Why? Because I am stupid and foolish and naive when it comes to my fellow human beings. Because I am empathetic to the people that fuck up and never get provided the chance to change who they are. Not the second chance. Or the third. Or the fourth. Or the ninetieth. The whatever chance. I don’t care enough to count the number of times. I want them to change who they are because they see how much others want to believe in THEM – no matter what they did or might have done. Yes, I am all for being careful in all of these chances being provided for them to change. Yes, I believe they need to be treated warily and with caution from here to the day that they die and move into the beyond. But in all of that, I want them to have those multiple chances. Because I don’t want to give up on them.

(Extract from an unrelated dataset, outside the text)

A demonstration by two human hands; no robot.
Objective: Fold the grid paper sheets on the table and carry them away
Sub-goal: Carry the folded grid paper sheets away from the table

I have been there. I remember how fucking hard it was. No one wanted to help. No one cared enough to help. Why? Because I fucked up and betrayed what they thought was the image of me. Karma decided to be instant in my life, and bite me in the ass thrice. I lost the people that were my family. I lost their trust. And in all of that, I lost the only paying job I had. I had the pleasure of starting all over again. And I deserved that. And I was very lucky that someone else took a chance on who they thought I could be. And from all of that, I have arrived where I am now. Three degrees: a Bachelors and two Masters degrees. Three more degrees and a high school diploma my father never got in his lifetime. All because someone saw the potential, and kept pushing me back to the straight and narrow pathway that I needed to walk. And I remember all of that….

…and I cry when I watch my Pagan community rip itself apart over the slightest this or that. I hear Pagans talk about how Christians want to just destroy all Pagans to rid the world of our beliefs. We do more than half their work on our own while waiting for only the smell of burning sulfur dioxide from a match to signal the moment we start that race.

Maybe I am stupid. Maybe I am naive. Maybe I do fart cherry-flavored rainbows on Sunday. But I do believe in more than just a second chance for people. Because I believe there is a good person somewhere in every person. And where others might be willing to give up on that, I certainly am not. Because I believe in you. I believe in what you mean to other people in your life. And I am not willing to see you as diseased flesh to be given up on. Just realize, not giving up on you does not mean I won’t protect myself or others near and dear to me from you. I trust you, but I do have some limits.